I certainly agree with you that the summary conclusions you listed are mundane if they were the only conclusions or stats presented. But they were not. Just about each page of the white paper provided some detailed statistics associated with both advisors and their clients.
I also agree that the referenced white paper was designed for financial advisors, and not for private investors. That does not diminish the value of the surveys. These surveys still identify shortfalls in both advisor and individual investor thinking and planning.
This takes us back to the Jaffe article that prompted this hot exchange: investors "are Probably Way Too Optimistic About Your Investment Returns". Most of the postings don't argue this assertion.
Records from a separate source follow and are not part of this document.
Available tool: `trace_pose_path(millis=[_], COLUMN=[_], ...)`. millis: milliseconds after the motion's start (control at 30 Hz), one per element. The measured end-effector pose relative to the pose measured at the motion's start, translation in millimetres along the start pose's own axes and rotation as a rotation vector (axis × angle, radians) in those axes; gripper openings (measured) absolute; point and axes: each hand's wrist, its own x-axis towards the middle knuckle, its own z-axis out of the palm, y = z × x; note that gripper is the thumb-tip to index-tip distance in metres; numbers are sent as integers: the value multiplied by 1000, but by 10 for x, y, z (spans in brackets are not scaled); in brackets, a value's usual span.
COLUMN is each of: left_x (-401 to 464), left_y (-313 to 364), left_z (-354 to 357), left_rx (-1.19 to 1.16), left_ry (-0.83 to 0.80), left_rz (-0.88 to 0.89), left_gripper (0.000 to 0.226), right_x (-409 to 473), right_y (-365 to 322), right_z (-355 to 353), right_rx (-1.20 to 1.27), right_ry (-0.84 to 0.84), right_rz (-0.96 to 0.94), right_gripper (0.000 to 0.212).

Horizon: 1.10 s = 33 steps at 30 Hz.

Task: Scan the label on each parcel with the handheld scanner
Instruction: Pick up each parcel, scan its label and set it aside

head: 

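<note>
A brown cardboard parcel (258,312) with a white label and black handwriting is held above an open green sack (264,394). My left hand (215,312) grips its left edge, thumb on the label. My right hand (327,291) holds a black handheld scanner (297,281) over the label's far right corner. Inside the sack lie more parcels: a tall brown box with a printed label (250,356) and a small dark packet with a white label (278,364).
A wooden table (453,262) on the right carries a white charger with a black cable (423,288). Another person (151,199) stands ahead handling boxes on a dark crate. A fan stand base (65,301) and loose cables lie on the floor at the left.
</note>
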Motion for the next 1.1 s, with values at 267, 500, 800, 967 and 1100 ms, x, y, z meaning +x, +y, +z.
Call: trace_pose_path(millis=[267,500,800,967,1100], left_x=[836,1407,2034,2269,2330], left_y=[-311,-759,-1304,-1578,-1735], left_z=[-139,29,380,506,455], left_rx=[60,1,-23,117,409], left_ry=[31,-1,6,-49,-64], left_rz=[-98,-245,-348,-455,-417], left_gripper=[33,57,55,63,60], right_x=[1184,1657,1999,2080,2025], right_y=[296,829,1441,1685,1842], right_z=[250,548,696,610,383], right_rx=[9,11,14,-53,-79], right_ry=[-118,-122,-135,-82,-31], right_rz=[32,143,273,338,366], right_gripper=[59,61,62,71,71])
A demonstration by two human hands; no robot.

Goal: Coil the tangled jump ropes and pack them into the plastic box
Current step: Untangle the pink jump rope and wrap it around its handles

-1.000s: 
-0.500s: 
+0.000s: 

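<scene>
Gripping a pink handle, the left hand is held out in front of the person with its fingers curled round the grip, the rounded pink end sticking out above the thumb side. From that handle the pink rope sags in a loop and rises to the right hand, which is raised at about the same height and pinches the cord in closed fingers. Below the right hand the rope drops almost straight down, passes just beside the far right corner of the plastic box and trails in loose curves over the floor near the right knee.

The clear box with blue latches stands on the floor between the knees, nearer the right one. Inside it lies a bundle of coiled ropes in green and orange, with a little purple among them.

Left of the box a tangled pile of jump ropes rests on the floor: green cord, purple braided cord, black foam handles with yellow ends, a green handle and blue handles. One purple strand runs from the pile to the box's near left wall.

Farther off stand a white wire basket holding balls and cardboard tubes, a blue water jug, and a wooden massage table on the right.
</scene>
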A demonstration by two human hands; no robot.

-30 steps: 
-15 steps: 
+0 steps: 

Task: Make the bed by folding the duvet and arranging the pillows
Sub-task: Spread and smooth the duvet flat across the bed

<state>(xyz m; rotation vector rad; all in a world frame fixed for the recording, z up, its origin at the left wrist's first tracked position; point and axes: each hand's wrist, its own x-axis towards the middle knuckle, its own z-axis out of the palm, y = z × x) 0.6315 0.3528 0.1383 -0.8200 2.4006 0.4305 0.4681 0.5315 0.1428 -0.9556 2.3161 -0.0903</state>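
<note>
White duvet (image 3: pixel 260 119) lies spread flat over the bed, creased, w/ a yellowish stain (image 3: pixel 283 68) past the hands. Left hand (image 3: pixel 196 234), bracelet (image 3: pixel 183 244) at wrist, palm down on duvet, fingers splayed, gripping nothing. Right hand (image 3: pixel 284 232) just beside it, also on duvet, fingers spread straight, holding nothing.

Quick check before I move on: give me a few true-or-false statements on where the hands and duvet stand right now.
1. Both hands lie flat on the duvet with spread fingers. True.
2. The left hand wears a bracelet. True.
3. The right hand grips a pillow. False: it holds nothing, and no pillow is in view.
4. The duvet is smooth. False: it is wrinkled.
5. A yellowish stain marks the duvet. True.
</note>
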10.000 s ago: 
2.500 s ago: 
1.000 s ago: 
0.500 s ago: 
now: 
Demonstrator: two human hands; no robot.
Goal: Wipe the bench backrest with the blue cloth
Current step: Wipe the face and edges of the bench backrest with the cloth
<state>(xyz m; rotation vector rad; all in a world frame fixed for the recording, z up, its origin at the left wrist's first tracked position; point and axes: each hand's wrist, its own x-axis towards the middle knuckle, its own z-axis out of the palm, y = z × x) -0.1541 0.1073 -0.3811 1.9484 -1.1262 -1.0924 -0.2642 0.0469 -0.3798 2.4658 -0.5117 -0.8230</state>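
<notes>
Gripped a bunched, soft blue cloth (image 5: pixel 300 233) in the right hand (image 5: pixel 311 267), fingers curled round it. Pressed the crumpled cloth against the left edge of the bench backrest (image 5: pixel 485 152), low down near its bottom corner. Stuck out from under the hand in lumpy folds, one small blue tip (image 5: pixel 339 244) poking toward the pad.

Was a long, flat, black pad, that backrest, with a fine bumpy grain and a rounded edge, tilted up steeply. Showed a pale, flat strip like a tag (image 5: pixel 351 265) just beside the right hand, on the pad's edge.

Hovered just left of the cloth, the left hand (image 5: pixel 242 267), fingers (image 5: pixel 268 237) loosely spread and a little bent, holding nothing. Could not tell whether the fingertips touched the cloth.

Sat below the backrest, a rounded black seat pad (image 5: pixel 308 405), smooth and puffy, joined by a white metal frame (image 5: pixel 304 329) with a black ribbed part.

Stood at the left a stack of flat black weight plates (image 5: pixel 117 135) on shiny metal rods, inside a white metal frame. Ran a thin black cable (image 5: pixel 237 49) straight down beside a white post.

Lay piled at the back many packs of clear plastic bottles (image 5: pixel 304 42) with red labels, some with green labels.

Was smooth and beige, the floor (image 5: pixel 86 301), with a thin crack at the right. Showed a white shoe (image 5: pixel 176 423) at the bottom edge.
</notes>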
In any final analyses, that's what it is all about. A casual charge that Jaffe and Natixis are BSers is far too extreme. Certainly any analysis or article has shortfalls. Exceptions simply do not exist.
Sorry for the delay in my response. My wife and I are celebrating her 77th birthday. It's been a grand day.
Best Wishes.
Chuck Jaffe: You Are Probably Way Too Optimistic About Your Investment Returns Dear S. Disturber, (aka,
@Old_Joe )
Could be either or both, depending upon how well the advisors surveyed actually performed for their customer base; as the Natixis whitepaper is apparently directed at a captive crowd of company connected advisors.
I did read that "alternative investments" seem to be on the "next or current" hot plate of places for money to travel; if the client is in the $1-4 million dollar portfolio arena.
If and when an investment advisor can provide a true document to me of how they performed for portfolio type "x", over the past 10, 5 and 1year time frames, that would have been or is suitable for me today, I'll listen.
The most simple baseline would be to compare against the inexpensive VWINX.
Below in bold, from the 2015 whitepaper linked prior:
Investment Pragmatist: More than three-quarters of advisors believe that a
traditional stock and bond portfolio is no longer enough to effectively manage
risk and pursue returns. Fortunately, continual innovation has provided access
to new asset classes, new pricing structure and new portfolio tools, allowing
advisors to make practical decisions about which tool will best fit client goals
and investment objectives.I wish these folks (advisors and clients) well with the alternative path.
The below fund link at about 40/60, equity/bond over the long term. Pick your own equity/bond mix, a built your own, eh? My own caution note for such a mix is that some bond types may blow up at any time, and I would always advise to be observant. 'Course, folks here are always paying attention, yes? And don't forget that the death of the 30+ year bond market bull continues to be issued by someone, somewhere; one would suspect. I recall its imminent death announcement here several
years ago (the thread exists somewhere, eh?), but I don't have time for search; although I recall Mr. Snowball was involved in the discussion).
VWINX
performanceVWINX
compositionLastly, I have had several pre-Halloween treats today; in order to sample the quality of what we will distribute to the young ones. Hopefully, this has not affected, greatly, my ability to think or write. 'Course, in reading this before posting; I sound a bit arrogant, eh?
Well, I know I am as smart and do as well as some financial advisors on this planet.